One of the values estimated by ANALYZE is the number of distinct values that appear in each column. Because only a subset of the rows are examined, this estimate can sometimes be quite inaccurate, even with the largest possible statistics target. If this inaccuracy leads to bad query plans, a more accurate value can be determined manually and then installed with ALTER TABLE ... ALTER COLUMN ... SET STATISTICS DISTINCT (see ALTER TABLE).

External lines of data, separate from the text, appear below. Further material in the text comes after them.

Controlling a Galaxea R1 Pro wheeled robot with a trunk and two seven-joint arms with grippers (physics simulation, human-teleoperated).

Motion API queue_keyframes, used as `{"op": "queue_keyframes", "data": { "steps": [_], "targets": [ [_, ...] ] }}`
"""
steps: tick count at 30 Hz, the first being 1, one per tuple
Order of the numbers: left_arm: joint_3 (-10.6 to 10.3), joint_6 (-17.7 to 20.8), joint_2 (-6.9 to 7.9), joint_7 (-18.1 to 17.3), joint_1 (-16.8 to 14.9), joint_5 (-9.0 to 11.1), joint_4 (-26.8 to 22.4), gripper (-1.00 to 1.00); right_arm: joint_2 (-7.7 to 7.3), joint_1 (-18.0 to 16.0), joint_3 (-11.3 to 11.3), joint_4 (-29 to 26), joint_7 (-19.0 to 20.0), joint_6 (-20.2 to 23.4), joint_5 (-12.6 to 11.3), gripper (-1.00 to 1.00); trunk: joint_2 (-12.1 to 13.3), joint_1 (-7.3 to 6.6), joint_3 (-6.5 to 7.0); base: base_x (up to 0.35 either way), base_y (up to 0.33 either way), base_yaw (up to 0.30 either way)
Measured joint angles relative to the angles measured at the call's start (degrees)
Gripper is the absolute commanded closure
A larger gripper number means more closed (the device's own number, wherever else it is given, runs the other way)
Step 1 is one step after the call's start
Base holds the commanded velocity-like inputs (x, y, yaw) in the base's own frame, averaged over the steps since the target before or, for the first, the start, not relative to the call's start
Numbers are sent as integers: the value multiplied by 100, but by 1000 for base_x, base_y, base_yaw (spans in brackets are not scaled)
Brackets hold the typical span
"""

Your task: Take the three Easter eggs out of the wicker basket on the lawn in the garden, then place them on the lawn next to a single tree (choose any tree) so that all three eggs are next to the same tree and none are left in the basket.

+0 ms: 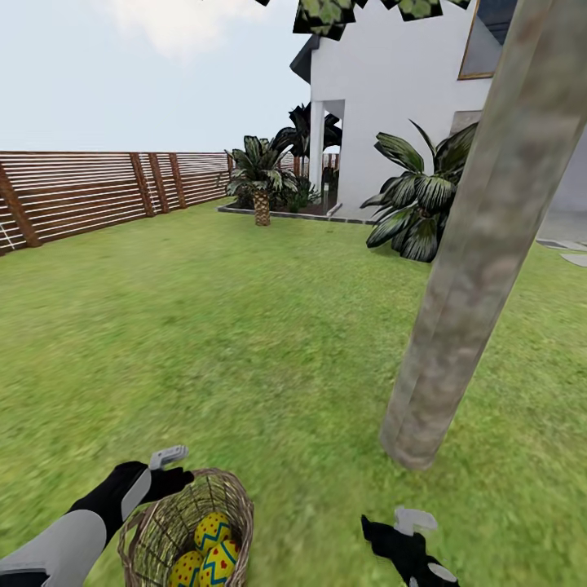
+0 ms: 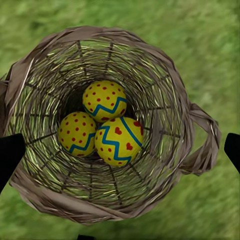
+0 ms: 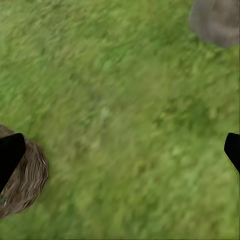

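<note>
Left gripper (image 2: 120,150) wide open above the basket (image 2: 200,150), all three eggs (image 2: 104,100) inside on the lawn (image 1: 244,326) near the tree (image 1: 473,269); drop straight onto the top egg, clear of the rim.

basket (image 2: 30,200): directly below the left gripper (image 2: 120,142), on the lawn (image 1: 204,326)
eggs (image 2: 119,141): three in the basket, touching one another
tree (image 1: 481,244): ahead of the right gripper (image 3: 120,150), well right of the basket
fence (image 1: 90,191): far ahead, left
</note>
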Motion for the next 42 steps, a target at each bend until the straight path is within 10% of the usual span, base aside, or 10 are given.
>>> {"op": "queue_keyframes", "data": {
  "steps": [7, 17, 42],
  "targets": [
    [1, -21, -10, 0, 0, -9, 0, -100, 60, 253, 599, -2128, 11, 1511, -25, -100, -281, 154, -126, 0, 0, 0],
    [5, -7, -10, -8, 0, -14, 0, -100, 74, 287, 1164, -3395, 18, 2740, -29, -100, -682, 374, -306, 0, 0, 0],
    [5, -18, -34, -9, 0, -18, 11, -100, 5, 287, 1247, -3591, 31, 3281, -20, -100, -1685, 923, -755, 0, 0, 0]
  ]
}}
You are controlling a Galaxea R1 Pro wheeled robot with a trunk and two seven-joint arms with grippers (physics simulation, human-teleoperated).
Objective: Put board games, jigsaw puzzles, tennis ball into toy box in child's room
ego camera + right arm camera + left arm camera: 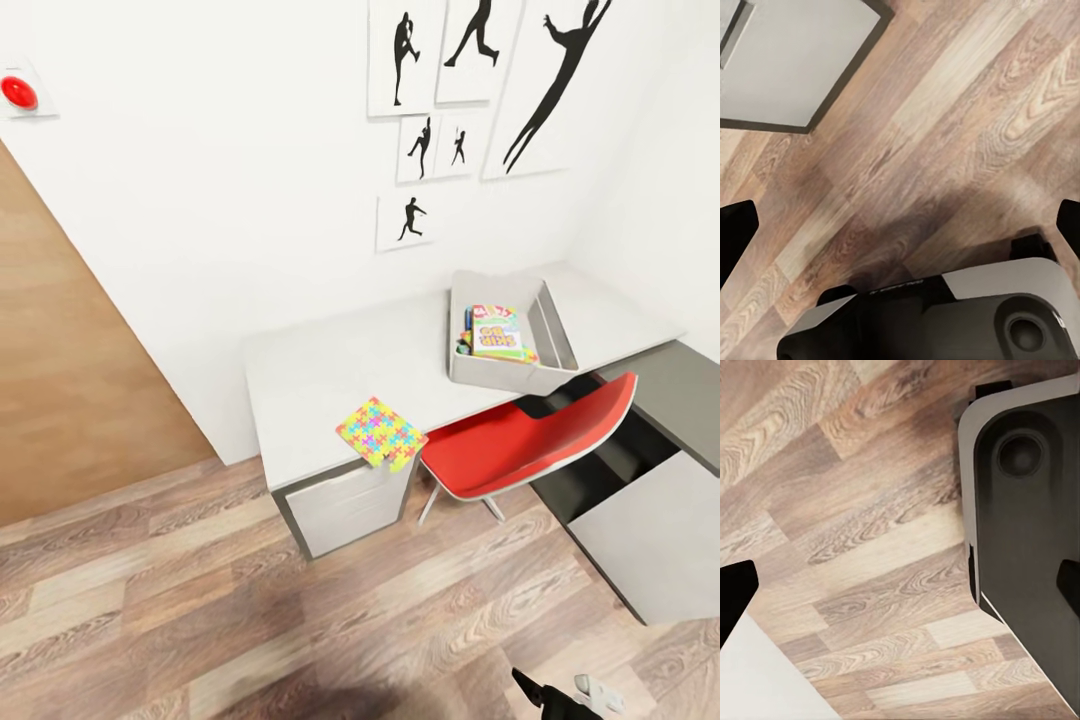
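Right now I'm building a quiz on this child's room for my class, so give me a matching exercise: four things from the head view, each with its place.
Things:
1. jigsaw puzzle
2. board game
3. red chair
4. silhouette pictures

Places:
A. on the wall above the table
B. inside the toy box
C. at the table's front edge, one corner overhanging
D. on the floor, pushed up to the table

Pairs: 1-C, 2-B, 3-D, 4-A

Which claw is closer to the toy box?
Right, probably. The right claw hangs low on the toy box side; the left claw hangs over floor by the robot's base.
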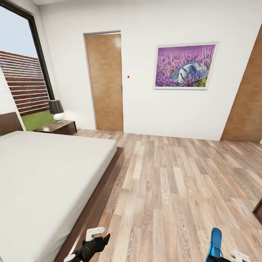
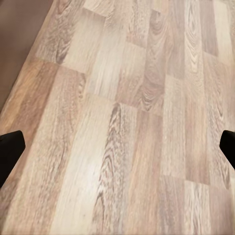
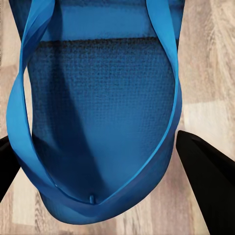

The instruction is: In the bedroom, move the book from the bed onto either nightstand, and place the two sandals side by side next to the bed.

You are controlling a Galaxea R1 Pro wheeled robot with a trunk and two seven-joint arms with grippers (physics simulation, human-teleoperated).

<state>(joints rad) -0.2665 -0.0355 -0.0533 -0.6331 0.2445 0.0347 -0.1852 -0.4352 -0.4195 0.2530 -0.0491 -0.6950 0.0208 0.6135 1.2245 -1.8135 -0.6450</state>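
Observation:
One bright blue sandal (image 1: 216,243) stands upright over the floor at the bottom right of the head view, with my right gripper (image 3: 105,171) shut on it. In the right wrist view the sandal (image 3: 98,98) and its strap sit between the two black fingers (image 3: 208,181). My left gripper (image 1: 97,242) hangs open and empty beside the bed's foot corner, its fingertips (image 2: 10,149) spread wide over bare planks. The bed (image 1: 43,174) has a grey mattress and a dark frame. A dark nightstand (image 1: 58,127) stands beyond it. The book is out of view.
A black-shaded lamp (image 1: 56,110) sits on the nightstand below the tall window (image 1: 22,72). A wooden door (image 1: 105,82) and a lavender picture (image 1: 185,66) are on the far wall. Wood-plank floor (image 1: 174,182) stretches right of the bed. A dark furniture corner (image 1: 258,210) juts in at the right.

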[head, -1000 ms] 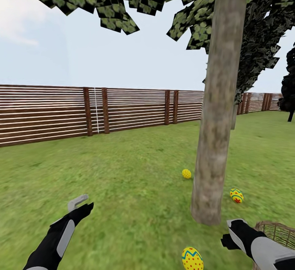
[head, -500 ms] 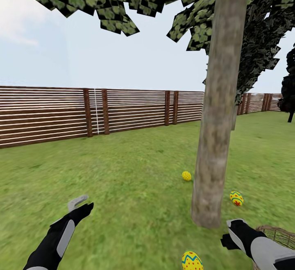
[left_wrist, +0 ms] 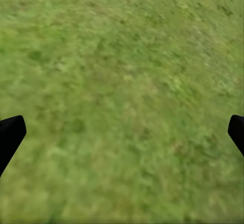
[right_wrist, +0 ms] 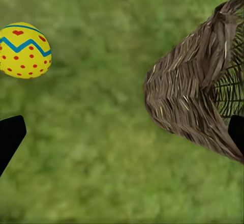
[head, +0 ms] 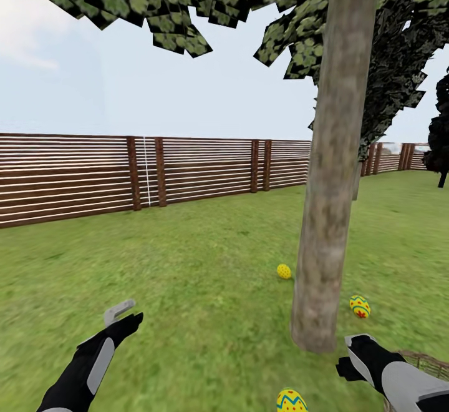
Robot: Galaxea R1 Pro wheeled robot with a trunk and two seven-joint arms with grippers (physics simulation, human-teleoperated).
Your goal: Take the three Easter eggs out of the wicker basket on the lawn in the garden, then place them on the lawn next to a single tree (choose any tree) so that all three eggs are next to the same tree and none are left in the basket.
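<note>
Here, three Easter eggs (head: pixel 284 271) are seen lying on the lawn (head: pixel 187 274) around the tree (head: pixel 324 212); the wicker basket (head: pixel 430 365) is set just beside it. Both the left gripper (left_wrist: pixel 122 132) and the right gripper (right_wrist: pixel 122 132) are held spread wide, empty.

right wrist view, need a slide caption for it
Open right pincer above lawn, one Easter egg lying beside the wicker basket.

Tree (head: pixel 324 225) stands on lawn (head: pixel 199 256), right of centre. One egg (head: pixel 284 271) just left of trunk, one egg (head: pixel 360 306) just right, third egg (head: pixel 291 401) nearer the robot, in front of trunk. Wicker basket (head: pixel 430 365) at near right, w/ right arm over it. Fence (head: pixel 149 171) behind.
</note>
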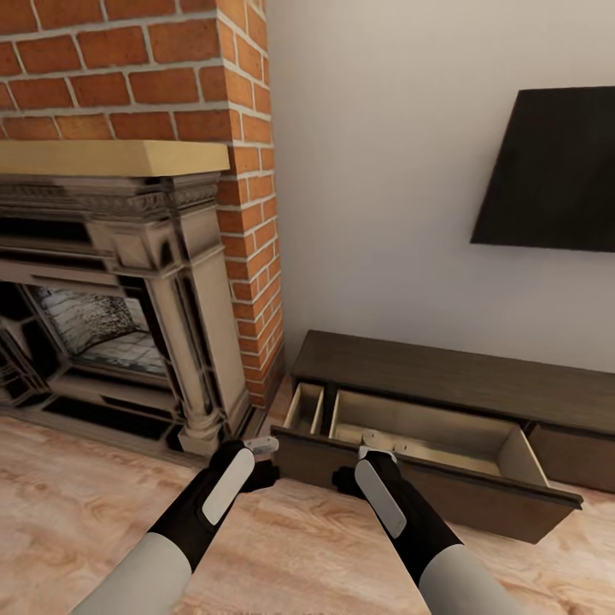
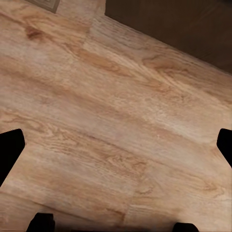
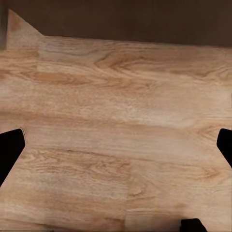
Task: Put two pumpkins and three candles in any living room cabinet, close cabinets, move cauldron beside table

When Greenplum Database performs an ANALYZE operation to collect statistics for a table and detects that all the sampled table data pages are empty (do not contain valid data), Greenplum Database displays a message that a VACUUM FULL operation should be performed. If the sampled pages are empty, the table statistics will be inaccurate. Pages become empty after a large number of changes to the table, for example deleting a large number of rows. A VACUUM FULL operation removes the empty pages and allows an ANALYZE operation to collect accurate statistics.

If there are no statistics for the table, the server configuration parameter gp_enable_relsize_collection controls whether the Postgres Planner uses a default statistics file or estimates the size of a table using the pg_relation_size function. By default, the Postgres Planner uses the default statistics file to estimate the number of rows if statistics are not available.

Examples

Collect statistics for the table mytable:

ANALYZE mytable;

Compatibility

There is no ANALYZE statement in the SQL standard.